§ What to produce: Which of the lines below hold "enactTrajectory"? Please return each one.

═════ Stored data ═════

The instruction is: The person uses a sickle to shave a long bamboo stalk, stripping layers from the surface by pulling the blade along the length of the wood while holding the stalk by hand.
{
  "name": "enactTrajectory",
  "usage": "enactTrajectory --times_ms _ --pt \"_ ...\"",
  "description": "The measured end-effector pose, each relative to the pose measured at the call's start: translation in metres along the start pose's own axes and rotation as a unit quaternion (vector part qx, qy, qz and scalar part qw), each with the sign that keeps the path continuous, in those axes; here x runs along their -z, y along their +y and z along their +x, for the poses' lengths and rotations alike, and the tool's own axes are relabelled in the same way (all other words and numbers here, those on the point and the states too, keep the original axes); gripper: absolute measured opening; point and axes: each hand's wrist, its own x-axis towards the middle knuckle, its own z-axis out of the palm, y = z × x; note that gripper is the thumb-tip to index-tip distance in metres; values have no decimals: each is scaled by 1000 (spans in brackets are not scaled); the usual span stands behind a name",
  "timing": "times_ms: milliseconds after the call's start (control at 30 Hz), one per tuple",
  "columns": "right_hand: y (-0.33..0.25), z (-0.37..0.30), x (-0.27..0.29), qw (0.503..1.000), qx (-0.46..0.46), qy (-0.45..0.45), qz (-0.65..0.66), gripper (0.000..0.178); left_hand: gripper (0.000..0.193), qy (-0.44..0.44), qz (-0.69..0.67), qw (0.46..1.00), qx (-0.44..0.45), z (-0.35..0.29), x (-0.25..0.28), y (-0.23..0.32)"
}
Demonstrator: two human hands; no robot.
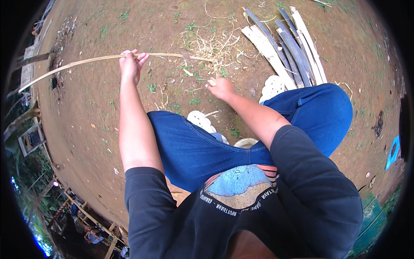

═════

§ Exercise solution:
  "name": "enactTrajectory",
  "usage": "enactTrajectory --times_ms _ --pt \"_ ...\"",

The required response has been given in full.